I’m trying to remember which ship you’re discussing specifically, but The Expanse does quite well with physics in general.

In the Expanse they generally have two systems for artificial gravity, a spinning thing (like Ceres) and a thrusting object (like the Roci).

Spinning – Imagine spinning a bucket of water on rope around your head – the water doesn’t leave right? Because the water always wants to fly *away* in a straight line with the rope, but the bucket resists that flying away. (the same way just holding a bucket of water keeps the water from just hitting the ground). So on Ceres they have a system of tunnels carved in circles around the center of the planetoid and the “ceilings” of the tunnels (the sides closest to space vs. the center of Ceres) act like the bucket in the string example.

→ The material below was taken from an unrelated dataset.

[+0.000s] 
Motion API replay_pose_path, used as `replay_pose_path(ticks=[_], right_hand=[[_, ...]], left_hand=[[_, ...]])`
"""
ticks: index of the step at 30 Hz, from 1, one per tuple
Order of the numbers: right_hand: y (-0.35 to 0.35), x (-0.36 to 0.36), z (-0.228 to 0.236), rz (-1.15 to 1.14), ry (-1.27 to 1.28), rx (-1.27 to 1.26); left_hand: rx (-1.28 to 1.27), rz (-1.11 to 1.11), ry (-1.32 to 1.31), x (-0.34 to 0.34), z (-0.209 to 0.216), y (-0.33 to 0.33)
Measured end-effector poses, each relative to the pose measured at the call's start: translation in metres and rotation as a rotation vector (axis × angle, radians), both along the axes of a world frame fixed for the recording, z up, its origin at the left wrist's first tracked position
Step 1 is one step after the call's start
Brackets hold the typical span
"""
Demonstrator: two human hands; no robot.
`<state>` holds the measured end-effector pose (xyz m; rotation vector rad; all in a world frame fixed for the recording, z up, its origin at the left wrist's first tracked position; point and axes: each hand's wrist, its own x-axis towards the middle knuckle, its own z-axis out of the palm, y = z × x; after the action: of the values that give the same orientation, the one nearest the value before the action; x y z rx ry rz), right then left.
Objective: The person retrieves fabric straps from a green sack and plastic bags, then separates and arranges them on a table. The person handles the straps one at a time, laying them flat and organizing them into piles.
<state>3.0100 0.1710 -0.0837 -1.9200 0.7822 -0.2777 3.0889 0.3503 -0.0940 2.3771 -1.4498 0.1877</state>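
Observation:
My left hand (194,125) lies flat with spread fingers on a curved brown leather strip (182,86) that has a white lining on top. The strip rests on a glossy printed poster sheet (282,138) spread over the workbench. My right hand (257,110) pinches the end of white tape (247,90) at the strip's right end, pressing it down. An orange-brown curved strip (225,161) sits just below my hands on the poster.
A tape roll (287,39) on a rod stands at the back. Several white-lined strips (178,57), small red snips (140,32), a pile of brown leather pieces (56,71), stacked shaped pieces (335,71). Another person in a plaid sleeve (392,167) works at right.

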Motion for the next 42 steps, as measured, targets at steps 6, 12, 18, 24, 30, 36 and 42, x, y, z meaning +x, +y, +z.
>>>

So people are actually walking around on the *ceilings*, being pressed against the ceiling with the ceiling pushing back against them keeping them from flying away into space. That’s the push that mimics gravity. The strength of the push depends on the speed the planetoid spins so they discussed in detail earlier in the novels that step 1 was a “spinning up” Ceres in the first place to a speed that produces a force that mimics gravity. Math is hard here, but this also implies that the distance from the center of Ceres also impacts the strength, so they also mention how people who live in the tunnels closest to the center of Ceres experience *less* gravity than those closest to the surface. In theory in the center of Ceres you’d just be floating like you were in deep space.

Thrust – In the case of the Roci, they are not spinning. The decks of the Roci are actually at a right angle to the centerline of the ship. So not like an airplaine, the opposite as an airplane. If you were sitting in a chair the top of your head would point to the nose cone and your butt would point towards the engines. This system *only works* when the Roci is under a specific amount of thrust AND in a straight line nose-forward. If the Roci could “reverse” they’d all fly up and the hit the ceiling. When the Roci twists and turns in fights the people will rag-doll around. This is exactly why they make such a big deal of always getting into their couches prior to maneuvering and I’m pretty sure several characters do die from being flung around due to maneuvering. In an ideal flight, and you see this often, the Roci (or any of the maneuvering space ships) will fly at a specific thrust nose-forward (so people are under 1G) and then *flip around* (people in couches for a moment) and then re-engage the engines (really slowing them down) again, mimicking gravity.

For a final point, it’s not *thrust* that’s key here, is *acceleration*. When we feel as gravity is our constant acceleration down the center of the Earth, only we usually have the Earth resisting our fall. In the case of the spinning ship, you are accelerating in a constant circular motion because nature hates circles, it wants straight line movement, to make something spin in a circle you need to be constantly accelerating in a loop away from a straightline, so that’s the how “gravity” works on Ceres. In the case of the Roci, people want to “fall back” behind the engines and the couches/ship are pushing them up exactly like the Earth keeps us from falling into the Core.

Anonymous 0 Comments

If you are on a ship with thrust, “down” will be toward the back of the ship. To put it another way, the ship is always moving “up”.

> Wouldn’t any forward momentum stick you the the opposite wall

Any forward thrust would indeed stick you to a wall, and you would name that wall “Floor” and you would walk around on that wall and put your furniture on that wall.

The wall opposite “Floor” would be called “Ceiling” and the thrust would make it very hard for you to reach out and touch “Ceiling” unless you are very tall.

Anonymous 0 Comments

Ships in *The Expanse* are built like skyscrapers with the engine on the bottom. This means that under thrust, you feel like gravity is pulling you towards the floor. For stations using spin gravity, the levels are arranged with “down” towards the outside of the station.